** Opening The data block **

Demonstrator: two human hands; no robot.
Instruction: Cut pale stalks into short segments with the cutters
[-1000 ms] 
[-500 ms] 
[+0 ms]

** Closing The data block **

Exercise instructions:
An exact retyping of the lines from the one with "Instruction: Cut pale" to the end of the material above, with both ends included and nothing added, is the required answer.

Result of the task:
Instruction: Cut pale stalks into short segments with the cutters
[-1000 ms] 
[-500 ms] 
[+0 ms]

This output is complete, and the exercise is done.